About this task — Return every line of the data below exactly, but do not include the images.

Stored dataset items
========================================================================

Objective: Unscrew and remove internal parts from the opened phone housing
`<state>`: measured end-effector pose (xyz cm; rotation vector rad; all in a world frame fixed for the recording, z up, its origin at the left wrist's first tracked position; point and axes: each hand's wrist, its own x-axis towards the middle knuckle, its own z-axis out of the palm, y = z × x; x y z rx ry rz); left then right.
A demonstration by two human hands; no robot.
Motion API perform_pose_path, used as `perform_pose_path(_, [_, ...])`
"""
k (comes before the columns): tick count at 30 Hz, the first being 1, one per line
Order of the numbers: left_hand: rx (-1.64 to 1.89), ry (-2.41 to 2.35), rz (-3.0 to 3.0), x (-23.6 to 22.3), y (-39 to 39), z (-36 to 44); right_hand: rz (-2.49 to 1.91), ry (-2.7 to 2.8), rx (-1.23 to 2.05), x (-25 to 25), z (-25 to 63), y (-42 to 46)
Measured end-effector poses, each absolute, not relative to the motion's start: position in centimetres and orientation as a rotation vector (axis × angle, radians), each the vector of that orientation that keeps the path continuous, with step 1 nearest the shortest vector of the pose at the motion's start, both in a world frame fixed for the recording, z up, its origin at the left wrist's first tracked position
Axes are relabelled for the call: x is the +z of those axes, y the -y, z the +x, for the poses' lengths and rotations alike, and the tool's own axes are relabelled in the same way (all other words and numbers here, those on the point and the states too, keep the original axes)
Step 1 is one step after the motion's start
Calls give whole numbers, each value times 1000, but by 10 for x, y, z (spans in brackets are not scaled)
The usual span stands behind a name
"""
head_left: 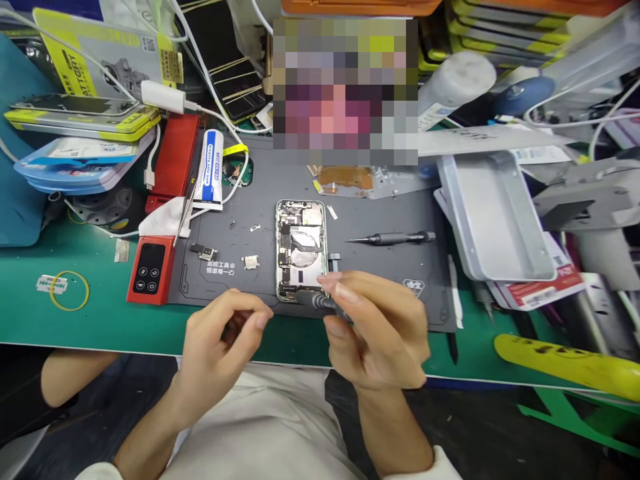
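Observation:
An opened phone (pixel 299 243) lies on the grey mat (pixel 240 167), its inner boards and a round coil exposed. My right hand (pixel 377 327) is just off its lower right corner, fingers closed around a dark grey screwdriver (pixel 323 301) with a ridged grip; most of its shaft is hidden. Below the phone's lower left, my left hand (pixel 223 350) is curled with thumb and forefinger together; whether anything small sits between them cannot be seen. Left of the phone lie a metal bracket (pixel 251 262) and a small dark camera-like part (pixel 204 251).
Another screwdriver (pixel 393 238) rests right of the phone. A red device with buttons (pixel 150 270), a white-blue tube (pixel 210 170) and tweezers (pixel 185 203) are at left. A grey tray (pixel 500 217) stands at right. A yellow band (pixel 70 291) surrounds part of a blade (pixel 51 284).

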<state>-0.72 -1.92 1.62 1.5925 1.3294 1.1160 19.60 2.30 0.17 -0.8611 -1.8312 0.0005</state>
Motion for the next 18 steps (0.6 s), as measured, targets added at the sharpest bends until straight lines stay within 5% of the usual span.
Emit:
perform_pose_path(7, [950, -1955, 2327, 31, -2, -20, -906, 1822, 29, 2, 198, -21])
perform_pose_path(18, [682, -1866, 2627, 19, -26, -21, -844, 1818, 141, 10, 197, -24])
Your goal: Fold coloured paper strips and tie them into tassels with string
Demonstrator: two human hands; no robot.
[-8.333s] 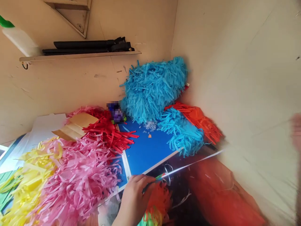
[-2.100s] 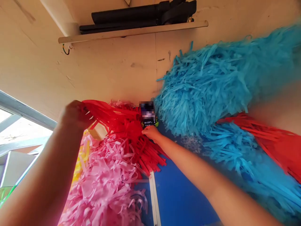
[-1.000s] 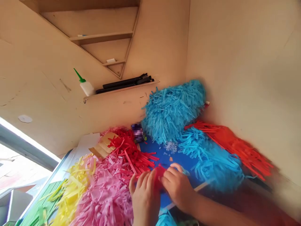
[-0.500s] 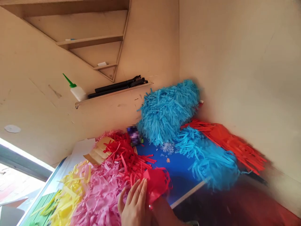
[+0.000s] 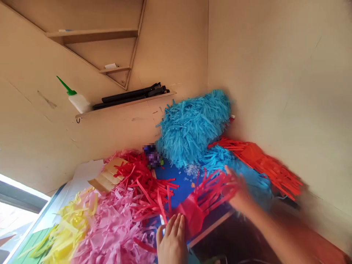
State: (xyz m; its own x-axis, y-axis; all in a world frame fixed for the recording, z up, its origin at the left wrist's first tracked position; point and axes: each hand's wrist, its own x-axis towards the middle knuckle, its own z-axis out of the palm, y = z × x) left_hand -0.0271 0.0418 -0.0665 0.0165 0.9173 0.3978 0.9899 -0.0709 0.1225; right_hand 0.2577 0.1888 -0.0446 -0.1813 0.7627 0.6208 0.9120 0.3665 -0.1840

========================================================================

Your response —
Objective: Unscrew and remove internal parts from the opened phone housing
`<state>`: measured end-effector pose (xyz cm; rotation vector rad; all in a world frame fixed for the recording, z up, its origin at the left wrist's first tracked position; point and axes: each hand's wrist, its own x-axis towards the middle knuckle, its own z-axis out of the palm, y = z × x; x y z rx ry rz); left then right.
A demonstration by two human hands; no robot.
Motion API perform_pose_path, used as `perform_pose_path(_, [_, ...])`
"""
k (comes before the columns): tick count at 30 Hz, the first being 1, one per line
Order of the numbers: left_hand: rx (-1.64 to 1.89), ry (-2.41 to 2.35), rz (-3.0 to 3.0), x (-23.6 to 22.3), y (-39 to 39), z (-36 to 44); right_hand: rz (-2.49 to 1.91), ry (-2.7 to 2.8), rx (-1.23 to 2.05), x (-25 to 25), z (-25 to 63), y (-42 to 46)
Measured end-effector poses, each absolute, not relative to the motion's start: position in centimetres and orientation as a rotation vector (axis × angle, radians), each the vector of that orientation that keeps the path continuous, with step 1 nearest the shortest vector of the pose at the motion's start, both in a world frame fixed for the recording, z up, its origin at the left wrist's first tracked position
Axes are relabelled for the call: x is the +z of those axes, y the -y, z the +x, for the poses' lengths and rotations alike, and the tool's own axes are relabelled in the same way (all other words and numbers here, those on the point and the states too, keep the original axes)
Step 1 is one step after the motion's start
Calls give whole numbers, each value times 1000, but by 10 for x, y, z (spans in brackets are not scaled)
The usual span stands behind a name
"""
head_left: 
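Observation:
An opened phone (pixel 299 243) lies on the grey mat (pixel 240 167), its inner boards and a round coil exposed. My right hand (pixel 377 327) is just off its lower right corner, fingers closed around a dark grey screwdriver (pixel 323 301) with a ridged grip; most of its shaft is hidden. Below the phone's lower left, my left hand (pixel 223 350) is curled with thumb and forefinger together; whether anything small sits between them cannot be seen. Left of the phone lie a metal bracket (pixel 251 262) and a small dark camera-like part (pixel 204 251).
Another screwdriver (pixel 393 238) rests right of the phone. A red device with buttons (pixel 150 270), a white-blue tube (pixel 210 170) and tweezers (pixel 185 203) are at left. A grey tray (pixel 500 217) stands at right. A yellow band (pixel 70 291) surrounds part of a blade (pixel 51 284).
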
<state>-0.72 -1.92 1.62 1.5925 1.3294 1.1160 19.60 2.30 0.17 -0.8611 -1.8312 0.0005</state>
Motion for the next 18 steps (0.6 s), as measured, targets added at the sharpest bends until straight lines stay within 5% of the usual span.
Emit:
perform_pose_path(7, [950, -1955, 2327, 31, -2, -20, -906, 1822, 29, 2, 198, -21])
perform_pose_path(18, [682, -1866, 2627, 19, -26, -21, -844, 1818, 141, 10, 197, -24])
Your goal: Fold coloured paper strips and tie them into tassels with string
Demonstrator: two human hands; no robot.
[-8.333s] 
[-2.100s] 
[-1.000s] 
[-0.500s] 
[+0.000s] 
State: (xyz m; its own x-axis, y-axis; all in a world frame fixed for the recording, z up, its origin at the left wrist's first tracked position; point and axes: each hand's wrist, its own x-axis towards the middle knuckle, its own z-axis out of the palm, y = z × x) left_hand -0.0271 0.0418 -0.0665 0.0165 0.9173 0.3978 0.9899 -0.0709 0.1225; right_hand 0.2577 0.1888 -0.0446 -0.1813 0.7627 0.6208 0.9120 0.3665 -0.1840

No more output is needed here.